DESCRIPTION (provided by applicant): The persistence of ischemic acute renal failure as a major cause of morbidity and mortality in hospitalized patients and the relative lack of improvement in outcomes for these patients challenges us the better understand the cellular mechanisms underlying this injury. Disruption of the actin cytoskeletal organization that normally underpins the structure and function of proximal tubule epithelial cells is well-established as an early and critical aspect of injury, with direct consequences for renal function and cell survival. In the previous years of this award we have shown that Rho GTPases play critical roles that may mediate the cytoskeletal alterations observed with ischemia. Moreover, we showed that activities of RhoA, Rac1 and Cdc42 are sensitive to ATP depletion, but that the activity of each protein is differentially affected by depletion. We proposed that alterations in Rho GTPase activity and consequent cytoskeletal disruption are the result of signaling through the AMPK-TSC1/2 pathway resulting in inactivation of the type II (rapamycin insensitive) mTor complex 2, which has recently been shown to regulate the cytoskeleton through Rho GTPases or via novel mTOR independent pathways downstream of TSC1/2. We propose studies to test and elucidate our proposed mechanism using complementary studies in cell culture and in animal models of renal ischemia. We propose four specific aims to address our central hypothesis: 1) Investigate the activation of AMPK by ATP depletion in vitro and ischemia in vivo; 2) Investigate the role of TSC1/2 and Rheb GTPase signaling on Rho GTPase activity and cytoskeletal organization in vitro and in vivo; 3) Determine the effect of AMPK activation on the type II mTOR complex; 4) Determine the effect of altered AMPK, TSC1/2, Rheb and mTOR signaling on actin cytoskeletal organization and proximal tubule cell function in animal models of ischemic renal injury. These studies will determine the key mechanism linking energy depletion to cytoskeletal alterations, and afford an opportunity to identify targets for novel therapies. Narrative Ischemia (loss of blood flow) is a major cause of acute kidney failure. Currently there is a poor understanding of the way that kidney cells respond to ischemia, which makes it difficult to design therapies or drugs. The studies proposed will test a possible mechanism leading to cell injury that could be a target for drug therapy.

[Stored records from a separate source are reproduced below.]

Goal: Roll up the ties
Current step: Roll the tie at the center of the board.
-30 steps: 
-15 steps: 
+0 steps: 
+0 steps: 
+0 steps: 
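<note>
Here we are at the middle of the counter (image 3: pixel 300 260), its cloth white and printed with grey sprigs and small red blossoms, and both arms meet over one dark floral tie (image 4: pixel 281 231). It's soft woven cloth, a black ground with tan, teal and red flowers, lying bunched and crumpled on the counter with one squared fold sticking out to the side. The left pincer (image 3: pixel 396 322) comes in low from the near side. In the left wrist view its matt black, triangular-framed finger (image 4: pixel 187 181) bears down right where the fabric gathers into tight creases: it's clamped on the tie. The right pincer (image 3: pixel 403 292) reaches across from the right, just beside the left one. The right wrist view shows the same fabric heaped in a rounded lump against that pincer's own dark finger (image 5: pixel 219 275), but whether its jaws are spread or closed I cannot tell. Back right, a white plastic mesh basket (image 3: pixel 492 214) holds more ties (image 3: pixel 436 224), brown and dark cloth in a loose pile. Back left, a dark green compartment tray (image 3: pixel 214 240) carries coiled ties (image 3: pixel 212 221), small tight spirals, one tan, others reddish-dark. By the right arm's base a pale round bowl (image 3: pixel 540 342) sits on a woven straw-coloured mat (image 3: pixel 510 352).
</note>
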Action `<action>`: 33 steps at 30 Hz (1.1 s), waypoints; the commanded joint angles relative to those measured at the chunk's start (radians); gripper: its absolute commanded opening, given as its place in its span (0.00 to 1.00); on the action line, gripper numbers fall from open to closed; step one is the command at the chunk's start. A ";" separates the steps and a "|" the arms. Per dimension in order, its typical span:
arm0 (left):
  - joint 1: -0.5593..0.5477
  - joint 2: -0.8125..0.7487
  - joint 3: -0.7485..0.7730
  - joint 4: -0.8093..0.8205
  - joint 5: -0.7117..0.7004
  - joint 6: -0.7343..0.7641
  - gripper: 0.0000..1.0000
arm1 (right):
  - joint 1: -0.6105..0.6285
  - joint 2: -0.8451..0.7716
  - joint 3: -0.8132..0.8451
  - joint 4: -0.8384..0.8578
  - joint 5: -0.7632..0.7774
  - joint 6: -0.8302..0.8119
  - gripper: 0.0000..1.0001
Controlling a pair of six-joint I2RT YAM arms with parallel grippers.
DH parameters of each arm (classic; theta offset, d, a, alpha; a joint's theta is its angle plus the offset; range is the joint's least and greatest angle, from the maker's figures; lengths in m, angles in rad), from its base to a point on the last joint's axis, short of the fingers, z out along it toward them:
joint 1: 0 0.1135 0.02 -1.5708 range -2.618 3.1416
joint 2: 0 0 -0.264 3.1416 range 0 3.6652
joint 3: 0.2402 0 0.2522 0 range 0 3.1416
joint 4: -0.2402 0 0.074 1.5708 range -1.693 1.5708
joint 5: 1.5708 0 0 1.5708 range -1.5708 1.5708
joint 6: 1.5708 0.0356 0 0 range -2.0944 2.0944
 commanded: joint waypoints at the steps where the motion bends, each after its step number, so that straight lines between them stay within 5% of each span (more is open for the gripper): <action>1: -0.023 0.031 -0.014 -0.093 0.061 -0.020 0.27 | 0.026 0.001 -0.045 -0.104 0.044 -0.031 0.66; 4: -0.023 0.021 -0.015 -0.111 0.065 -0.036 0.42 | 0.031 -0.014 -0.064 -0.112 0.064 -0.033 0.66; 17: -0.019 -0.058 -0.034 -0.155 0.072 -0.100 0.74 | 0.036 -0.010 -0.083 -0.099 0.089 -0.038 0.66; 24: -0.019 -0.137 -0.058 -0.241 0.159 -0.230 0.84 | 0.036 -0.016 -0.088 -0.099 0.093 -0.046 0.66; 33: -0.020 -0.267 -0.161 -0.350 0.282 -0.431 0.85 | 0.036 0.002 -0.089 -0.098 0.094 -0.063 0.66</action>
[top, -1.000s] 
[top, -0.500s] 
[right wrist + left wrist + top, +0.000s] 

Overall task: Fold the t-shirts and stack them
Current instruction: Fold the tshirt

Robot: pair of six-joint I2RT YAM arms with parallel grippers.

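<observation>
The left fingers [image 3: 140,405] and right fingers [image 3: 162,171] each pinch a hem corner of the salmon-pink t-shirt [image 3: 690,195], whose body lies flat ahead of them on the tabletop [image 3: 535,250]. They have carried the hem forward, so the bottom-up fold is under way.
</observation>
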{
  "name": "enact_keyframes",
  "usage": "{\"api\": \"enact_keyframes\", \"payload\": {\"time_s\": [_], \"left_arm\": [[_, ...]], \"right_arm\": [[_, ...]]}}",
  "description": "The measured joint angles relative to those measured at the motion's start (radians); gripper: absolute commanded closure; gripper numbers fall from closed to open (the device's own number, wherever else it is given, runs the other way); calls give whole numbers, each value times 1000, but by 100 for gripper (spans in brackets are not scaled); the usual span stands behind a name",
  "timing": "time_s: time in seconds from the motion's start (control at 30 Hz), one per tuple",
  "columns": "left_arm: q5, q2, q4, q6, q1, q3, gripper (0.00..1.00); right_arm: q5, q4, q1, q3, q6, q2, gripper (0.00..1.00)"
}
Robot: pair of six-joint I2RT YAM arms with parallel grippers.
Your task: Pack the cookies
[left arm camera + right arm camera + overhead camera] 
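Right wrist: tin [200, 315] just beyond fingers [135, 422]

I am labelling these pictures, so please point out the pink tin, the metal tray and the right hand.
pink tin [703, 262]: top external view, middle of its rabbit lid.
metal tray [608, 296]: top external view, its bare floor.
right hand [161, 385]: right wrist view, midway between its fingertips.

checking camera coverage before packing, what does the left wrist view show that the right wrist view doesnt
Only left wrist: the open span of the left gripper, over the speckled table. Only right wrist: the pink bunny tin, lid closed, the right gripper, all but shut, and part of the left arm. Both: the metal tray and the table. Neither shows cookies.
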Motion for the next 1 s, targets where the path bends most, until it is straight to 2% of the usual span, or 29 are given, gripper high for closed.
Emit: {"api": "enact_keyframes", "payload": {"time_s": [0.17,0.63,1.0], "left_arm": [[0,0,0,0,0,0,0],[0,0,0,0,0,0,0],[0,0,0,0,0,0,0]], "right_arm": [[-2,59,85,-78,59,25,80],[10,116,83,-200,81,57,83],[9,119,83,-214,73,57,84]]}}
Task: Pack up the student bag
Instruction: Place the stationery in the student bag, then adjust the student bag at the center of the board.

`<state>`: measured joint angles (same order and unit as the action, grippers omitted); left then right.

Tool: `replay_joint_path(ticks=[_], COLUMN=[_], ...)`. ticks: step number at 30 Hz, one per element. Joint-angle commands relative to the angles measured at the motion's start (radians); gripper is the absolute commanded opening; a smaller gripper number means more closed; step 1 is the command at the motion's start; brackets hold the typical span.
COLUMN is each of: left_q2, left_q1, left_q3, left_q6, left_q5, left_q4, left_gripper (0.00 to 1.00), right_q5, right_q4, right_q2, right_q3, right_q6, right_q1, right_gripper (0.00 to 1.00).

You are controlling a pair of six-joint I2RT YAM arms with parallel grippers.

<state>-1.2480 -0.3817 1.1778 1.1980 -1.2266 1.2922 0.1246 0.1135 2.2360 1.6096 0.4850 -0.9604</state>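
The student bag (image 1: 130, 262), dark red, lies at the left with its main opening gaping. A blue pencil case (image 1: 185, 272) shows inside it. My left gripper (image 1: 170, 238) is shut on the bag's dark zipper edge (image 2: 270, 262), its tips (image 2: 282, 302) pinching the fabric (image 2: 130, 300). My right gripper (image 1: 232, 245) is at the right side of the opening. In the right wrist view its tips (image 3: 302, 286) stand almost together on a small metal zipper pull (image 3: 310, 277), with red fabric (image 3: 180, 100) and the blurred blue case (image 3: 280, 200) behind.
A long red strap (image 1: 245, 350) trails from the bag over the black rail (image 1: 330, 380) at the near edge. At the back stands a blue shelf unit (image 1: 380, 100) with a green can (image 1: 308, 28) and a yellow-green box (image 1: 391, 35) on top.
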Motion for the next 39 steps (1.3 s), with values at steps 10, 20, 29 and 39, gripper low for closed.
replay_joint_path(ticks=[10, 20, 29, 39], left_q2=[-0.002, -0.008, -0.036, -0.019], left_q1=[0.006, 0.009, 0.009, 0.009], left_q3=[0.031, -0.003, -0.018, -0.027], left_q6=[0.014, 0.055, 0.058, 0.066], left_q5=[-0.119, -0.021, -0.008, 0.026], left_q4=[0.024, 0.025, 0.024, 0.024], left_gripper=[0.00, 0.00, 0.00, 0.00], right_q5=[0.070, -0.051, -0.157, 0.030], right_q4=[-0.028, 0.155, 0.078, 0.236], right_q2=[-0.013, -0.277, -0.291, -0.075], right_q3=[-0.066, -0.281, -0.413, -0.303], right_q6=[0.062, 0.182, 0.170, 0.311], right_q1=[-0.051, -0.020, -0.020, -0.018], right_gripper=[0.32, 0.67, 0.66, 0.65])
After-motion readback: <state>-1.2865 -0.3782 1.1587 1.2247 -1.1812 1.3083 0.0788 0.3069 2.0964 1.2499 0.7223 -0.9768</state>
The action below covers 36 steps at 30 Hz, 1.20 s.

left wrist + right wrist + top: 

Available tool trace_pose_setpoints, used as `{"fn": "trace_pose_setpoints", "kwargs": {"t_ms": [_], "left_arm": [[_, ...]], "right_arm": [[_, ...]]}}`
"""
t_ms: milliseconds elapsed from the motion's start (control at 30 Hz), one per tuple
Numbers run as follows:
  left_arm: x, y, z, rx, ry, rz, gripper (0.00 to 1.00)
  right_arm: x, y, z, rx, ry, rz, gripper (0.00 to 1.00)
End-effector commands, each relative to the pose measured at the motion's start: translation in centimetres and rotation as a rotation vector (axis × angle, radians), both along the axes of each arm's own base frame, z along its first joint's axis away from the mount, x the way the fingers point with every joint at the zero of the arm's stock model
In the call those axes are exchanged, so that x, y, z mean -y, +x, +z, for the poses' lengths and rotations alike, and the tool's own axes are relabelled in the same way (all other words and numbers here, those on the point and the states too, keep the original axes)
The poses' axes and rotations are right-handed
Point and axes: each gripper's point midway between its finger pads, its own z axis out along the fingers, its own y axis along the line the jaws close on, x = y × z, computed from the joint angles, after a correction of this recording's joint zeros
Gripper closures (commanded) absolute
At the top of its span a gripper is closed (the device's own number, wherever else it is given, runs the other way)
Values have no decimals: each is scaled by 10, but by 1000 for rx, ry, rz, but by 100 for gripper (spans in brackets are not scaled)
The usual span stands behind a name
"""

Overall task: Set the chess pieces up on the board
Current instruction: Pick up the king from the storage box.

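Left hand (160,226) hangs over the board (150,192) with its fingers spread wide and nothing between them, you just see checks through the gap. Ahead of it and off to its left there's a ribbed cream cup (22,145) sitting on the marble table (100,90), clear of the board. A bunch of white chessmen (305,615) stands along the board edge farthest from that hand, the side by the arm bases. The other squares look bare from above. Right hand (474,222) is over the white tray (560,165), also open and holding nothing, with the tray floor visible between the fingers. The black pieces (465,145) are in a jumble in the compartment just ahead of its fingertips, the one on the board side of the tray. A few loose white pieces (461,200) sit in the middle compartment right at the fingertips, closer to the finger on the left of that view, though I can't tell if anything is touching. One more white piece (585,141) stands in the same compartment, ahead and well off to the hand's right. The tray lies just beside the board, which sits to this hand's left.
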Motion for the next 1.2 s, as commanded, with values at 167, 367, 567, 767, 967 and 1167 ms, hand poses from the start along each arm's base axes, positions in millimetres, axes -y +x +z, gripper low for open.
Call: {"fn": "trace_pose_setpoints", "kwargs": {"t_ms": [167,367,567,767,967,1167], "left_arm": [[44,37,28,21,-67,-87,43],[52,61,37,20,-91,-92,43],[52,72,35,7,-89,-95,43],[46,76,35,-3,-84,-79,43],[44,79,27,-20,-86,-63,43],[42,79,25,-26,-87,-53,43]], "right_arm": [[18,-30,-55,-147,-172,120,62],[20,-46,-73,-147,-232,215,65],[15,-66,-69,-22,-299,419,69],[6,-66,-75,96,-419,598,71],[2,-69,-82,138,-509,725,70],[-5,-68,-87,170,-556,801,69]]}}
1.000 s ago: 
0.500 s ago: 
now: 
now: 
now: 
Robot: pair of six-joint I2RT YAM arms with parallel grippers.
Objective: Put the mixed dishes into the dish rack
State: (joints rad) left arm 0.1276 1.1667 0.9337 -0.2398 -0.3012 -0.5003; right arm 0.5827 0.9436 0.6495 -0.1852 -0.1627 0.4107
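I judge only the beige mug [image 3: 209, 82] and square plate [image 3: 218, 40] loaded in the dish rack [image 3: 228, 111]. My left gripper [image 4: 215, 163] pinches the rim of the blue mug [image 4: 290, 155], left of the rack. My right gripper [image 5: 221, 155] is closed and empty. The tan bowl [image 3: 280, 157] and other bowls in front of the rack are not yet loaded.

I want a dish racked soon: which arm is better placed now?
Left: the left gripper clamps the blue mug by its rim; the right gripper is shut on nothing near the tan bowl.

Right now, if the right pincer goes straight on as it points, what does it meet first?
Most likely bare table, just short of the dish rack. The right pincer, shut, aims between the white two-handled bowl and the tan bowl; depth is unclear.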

描述(由申请人提供)： 缺血性急性肾功能衰竭的持续性是住院患者发病率和死亡率的主要原因，这些患者的预后相对缺乏改善，这向我们提出了更好地理解这种损伤的细胞机制的挑战。肌动蛋白细胞骨架组织的破坏通常是近端小管上皮细胞结构和功能的基础，已被公认为是损伤的早期和关键方面，直接影响肾功能和细胞生存。在该奖项的前几年，我们已经证明Rho GTP酶在可能调节缺血时观察到的细胞骨架变化的过程中发挥关键作用。此外，我们还发现RhoA、rac1和CDC42的活性对ATP耗竭很敏感，但每种蛋白的活性受耗竭的影响不同。我们认为，Rho GTPase活性的改变和随之而来的细胞骨架破坏是通过AMPK-TSC1/2途径的信号导致II型(雷帕霉素不敏感)mTOR复合体2失活的结果，最近发现该复合体通过Rho GTP酶或TSC1/2下游的新的mTOR独立途径调节细胞骨架。我们建议通过细胞培养和肾脏缺血动物模型的补充研究来测试和阐明我们提出的机制。我们提出了四个特定的目标来解决我们的中心假设：1)研究ATP耗竭和体内缺血对AMPK的激活；2)研究TSC1/2和Rheb GTPase信号在体内外Rho GTP酶活性和细胞骨架组织中的作用；3)确定AMPK激活对II型mTOR复合体的影响；4)确定AMPK、TSC1/2、Rheb和mTOR信号的改变对缺血肾损伤动物模型肌动蛋白细胞骨架组织和近端小管细胞功能的影响。这些研究将确定将能量耗竭与细胞骨架改变联系起来的关键机制，并为确定新疗法的靶点提供机会。 叙述性 缺血(血流丧失)是急性肾功能衰竭的主要原因。目前，人们对肾脏细胞对缺血的反应方式知之甚少，这使得设计治疗或药物变得困难。拟议中的研究将测试导致细胞损伤的可能机制，这可能是药物治疗的目标。